▶ EXERCISE DETAILS
Below is a listing. Quote from it, exactly, the lines from the one containing "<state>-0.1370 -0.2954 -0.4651" down to the one containing "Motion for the", both ends included, and nothing else.

▶ PROVIDED RECORDS
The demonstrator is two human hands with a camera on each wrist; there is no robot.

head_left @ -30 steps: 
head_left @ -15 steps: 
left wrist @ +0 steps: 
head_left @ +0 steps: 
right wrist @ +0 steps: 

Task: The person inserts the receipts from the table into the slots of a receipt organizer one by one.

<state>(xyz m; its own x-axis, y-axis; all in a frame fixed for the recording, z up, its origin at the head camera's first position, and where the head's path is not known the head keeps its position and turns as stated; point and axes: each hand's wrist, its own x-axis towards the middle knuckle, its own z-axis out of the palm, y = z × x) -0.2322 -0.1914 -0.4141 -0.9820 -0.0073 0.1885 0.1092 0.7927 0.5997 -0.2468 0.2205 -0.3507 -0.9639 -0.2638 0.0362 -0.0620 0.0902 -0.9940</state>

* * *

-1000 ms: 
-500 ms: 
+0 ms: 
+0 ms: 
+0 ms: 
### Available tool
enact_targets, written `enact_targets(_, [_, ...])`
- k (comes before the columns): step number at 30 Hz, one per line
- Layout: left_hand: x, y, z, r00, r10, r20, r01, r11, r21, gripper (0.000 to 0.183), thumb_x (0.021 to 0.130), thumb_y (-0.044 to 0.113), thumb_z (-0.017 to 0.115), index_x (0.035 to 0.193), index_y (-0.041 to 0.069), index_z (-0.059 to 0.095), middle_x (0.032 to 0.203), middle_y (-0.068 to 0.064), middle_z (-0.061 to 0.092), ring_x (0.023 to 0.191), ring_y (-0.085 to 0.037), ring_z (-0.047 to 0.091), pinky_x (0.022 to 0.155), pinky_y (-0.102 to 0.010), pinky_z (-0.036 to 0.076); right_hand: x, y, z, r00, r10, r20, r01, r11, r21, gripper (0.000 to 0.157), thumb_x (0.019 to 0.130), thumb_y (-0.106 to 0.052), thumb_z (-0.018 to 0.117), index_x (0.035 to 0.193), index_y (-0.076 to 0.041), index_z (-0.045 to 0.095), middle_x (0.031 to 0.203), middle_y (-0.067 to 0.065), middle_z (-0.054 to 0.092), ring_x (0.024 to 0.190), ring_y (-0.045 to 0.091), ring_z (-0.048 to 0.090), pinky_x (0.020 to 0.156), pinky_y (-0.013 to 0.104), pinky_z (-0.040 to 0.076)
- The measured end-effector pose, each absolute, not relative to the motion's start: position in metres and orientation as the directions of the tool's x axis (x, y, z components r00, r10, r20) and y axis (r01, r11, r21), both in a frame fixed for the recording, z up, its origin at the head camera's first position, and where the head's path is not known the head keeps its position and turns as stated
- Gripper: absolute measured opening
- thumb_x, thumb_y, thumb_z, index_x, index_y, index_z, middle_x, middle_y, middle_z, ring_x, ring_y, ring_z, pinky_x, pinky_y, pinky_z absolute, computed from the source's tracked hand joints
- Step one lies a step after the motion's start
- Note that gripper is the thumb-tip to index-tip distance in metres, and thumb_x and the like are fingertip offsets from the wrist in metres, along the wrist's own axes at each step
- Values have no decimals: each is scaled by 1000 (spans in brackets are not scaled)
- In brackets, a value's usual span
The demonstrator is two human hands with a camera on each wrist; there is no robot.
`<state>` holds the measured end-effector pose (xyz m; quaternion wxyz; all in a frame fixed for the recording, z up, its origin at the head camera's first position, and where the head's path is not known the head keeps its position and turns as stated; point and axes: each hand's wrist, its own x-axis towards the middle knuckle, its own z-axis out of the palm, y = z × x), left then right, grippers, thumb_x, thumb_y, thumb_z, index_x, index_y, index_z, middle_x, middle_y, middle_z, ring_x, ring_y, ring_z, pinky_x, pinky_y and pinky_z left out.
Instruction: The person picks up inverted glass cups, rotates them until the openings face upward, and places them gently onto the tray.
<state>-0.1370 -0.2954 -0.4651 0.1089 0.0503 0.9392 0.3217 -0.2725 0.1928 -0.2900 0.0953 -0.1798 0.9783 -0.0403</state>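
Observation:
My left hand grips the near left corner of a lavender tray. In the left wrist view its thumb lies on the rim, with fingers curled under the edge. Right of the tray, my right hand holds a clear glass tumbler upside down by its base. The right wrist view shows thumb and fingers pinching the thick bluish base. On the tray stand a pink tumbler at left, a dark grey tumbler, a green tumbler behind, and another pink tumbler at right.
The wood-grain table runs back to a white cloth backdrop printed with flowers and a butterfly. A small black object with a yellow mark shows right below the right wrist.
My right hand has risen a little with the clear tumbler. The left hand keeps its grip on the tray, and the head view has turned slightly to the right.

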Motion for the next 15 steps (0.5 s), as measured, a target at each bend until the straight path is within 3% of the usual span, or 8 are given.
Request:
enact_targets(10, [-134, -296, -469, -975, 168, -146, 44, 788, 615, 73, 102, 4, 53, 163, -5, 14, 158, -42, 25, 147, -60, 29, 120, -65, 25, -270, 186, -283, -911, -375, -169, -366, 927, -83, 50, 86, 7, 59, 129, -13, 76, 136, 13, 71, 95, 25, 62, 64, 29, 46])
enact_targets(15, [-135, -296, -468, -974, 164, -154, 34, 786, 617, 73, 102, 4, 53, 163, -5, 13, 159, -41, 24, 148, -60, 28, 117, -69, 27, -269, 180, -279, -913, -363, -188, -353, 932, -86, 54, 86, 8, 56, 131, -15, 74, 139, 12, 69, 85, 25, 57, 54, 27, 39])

▶ ANSWER AREA
<state>-0.1370 -0.2954 -0.4651 0.1089 0.0503 0.9392 0.3217 -0.2725 0.1928 -0.2900 0.0953 -0.1798 0.9783 -0.0403</state>
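Observation:
My left hand grips the near left corner of a lavender tray. In the left wrist view its thumb lies on the rim, with fingers curled under the edge. Right of the tray, my right hand holds a clear glass tumbler upside down by its base. The right wrist view shows thumb and fingers pinching the thick bluish base. On the tray stand a pink tumbler at left, a dark grey tumbler, a green tumbler behind, and another pink tumbler at right.
The wood-grain table runs back to a white cloth backdrop printed with flowers and a butterfly. A small black object with a yellow mark shows right below the right wrist.
My right hand has risen a little with the clear tumbler. The left hand keeps its grip on the tray, and the head view has turned slightly to the right.
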
Motion for the next 15 steps (0.5 s), as measured, a target at each bend until the straight path is within 3% of the usual span, or 8 are given.

The full answer has been given.